Background & Aim WT1 is highly expressed in many malignancies including leukemia and targeting WT1 as a Tumor Associated Antigen (TAA) in cancer immunotherapy is attractive. In this study, we induced WT1-specific cytotoxic T lymphocytes to verify that activated B cells can act as cancer antigen presenting cell and induce CTLs. Methods, Results & Conclusion For the generation of CTLs against WT1, activated B cells were used as antigen presenting cells. B cells were isolated from PBMCs of several normal healthy donors and activated with α-galactosylceramide (α-GalCer) and nucleofected with target antigen-coding plasmid DNA with methods based on the previous report ( Cytotherapy . 2017;19:119-127). Activated B cells were then cultured with PBMCs for 17 days in vitro and harvested for assay. Cells expanded about 3 times after 17 days of culture. We examined characteristic of WT1-specific CTLs by their surface markers. WT1-specific CTLs had more than 90% CD3+, and ratio of CD8 to CD4 was 1.7-5.8. The CTLs showed a decrease in naive cells (CD62L+CD45RA+) and an increase in effector memory cells (CD62L+CD45RA-) and central memory cells (CD62L-CD45RA-) compared with non-stimulated PBMCs. Subsequently, the IFN-γ ELISPOT (Enzyme-linked immunospot) assay was performed to confirm the response of the induced WT1-specific CTLs to the WT1 antigen.

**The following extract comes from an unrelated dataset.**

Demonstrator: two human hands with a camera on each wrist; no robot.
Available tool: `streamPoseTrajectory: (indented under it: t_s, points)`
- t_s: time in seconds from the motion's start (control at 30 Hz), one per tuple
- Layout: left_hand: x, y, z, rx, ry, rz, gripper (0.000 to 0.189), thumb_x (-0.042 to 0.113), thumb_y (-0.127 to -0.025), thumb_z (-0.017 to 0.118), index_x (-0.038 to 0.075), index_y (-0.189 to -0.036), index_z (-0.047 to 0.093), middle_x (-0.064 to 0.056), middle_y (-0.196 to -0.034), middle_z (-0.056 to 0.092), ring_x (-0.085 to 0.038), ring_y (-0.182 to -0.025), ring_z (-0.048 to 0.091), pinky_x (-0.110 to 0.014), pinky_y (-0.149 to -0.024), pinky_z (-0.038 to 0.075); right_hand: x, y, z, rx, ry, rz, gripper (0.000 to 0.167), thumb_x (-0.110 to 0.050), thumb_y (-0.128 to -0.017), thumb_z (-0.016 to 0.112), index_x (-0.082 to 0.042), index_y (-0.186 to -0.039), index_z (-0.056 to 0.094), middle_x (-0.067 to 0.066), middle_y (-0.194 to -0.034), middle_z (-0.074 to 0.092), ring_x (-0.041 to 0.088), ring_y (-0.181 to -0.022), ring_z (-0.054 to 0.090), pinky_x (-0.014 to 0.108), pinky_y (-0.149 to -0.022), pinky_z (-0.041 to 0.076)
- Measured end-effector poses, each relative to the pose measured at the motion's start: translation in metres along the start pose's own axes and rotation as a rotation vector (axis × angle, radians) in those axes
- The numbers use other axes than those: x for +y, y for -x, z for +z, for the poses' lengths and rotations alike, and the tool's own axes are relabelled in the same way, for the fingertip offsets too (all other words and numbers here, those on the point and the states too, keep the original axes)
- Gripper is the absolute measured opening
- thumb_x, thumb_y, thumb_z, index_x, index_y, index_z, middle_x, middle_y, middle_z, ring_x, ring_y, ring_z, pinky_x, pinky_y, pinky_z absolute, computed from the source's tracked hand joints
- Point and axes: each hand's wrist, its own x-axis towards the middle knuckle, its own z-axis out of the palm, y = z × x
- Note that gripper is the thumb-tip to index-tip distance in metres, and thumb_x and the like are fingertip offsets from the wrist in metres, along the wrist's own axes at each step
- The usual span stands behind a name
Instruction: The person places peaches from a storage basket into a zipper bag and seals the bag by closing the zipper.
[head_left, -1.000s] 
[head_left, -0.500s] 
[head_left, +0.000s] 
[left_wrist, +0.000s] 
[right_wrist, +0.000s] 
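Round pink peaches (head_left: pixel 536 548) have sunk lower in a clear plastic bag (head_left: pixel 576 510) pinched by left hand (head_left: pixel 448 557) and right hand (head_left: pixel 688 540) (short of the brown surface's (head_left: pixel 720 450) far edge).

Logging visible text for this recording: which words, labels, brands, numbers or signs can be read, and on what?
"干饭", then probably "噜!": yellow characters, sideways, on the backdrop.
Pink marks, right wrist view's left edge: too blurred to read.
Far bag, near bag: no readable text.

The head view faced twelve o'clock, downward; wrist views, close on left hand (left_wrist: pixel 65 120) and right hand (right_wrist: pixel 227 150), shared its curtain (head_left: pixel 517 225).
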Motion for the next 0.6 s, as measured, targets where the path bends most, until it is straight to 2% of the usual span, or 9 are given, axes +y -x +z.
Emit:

When WT1-specific CTLs encounters target that does not have a WT1 antigen, they did not produce IFN-γ, but when they encounters target cells loaded with WT1 antigen, it responded to secrete IFN-γ. Killing assay was also performed to determine the immunogenicity of induced CTLs. The induced WT1 CTLs were found to kill more than 90% of autologous PBMCs loaded with WT1 pepmix when the E:T ratio was 10:1. In addition, we found that WT1 CTLs have killing activity when they encounter leukemia cell lines that express WT1 and HLA-A*0201 matched. We can induce WT1-specific CTLs and this study confirmed that B cells activated by α-GalCer can act as WT1 presenting cells to induce WT1 specific CTLs. Our results indicate that these in vitro expanded WT1-specific CTLs using activated B cells can be a candidate for adoptive immunotherapy against cancer.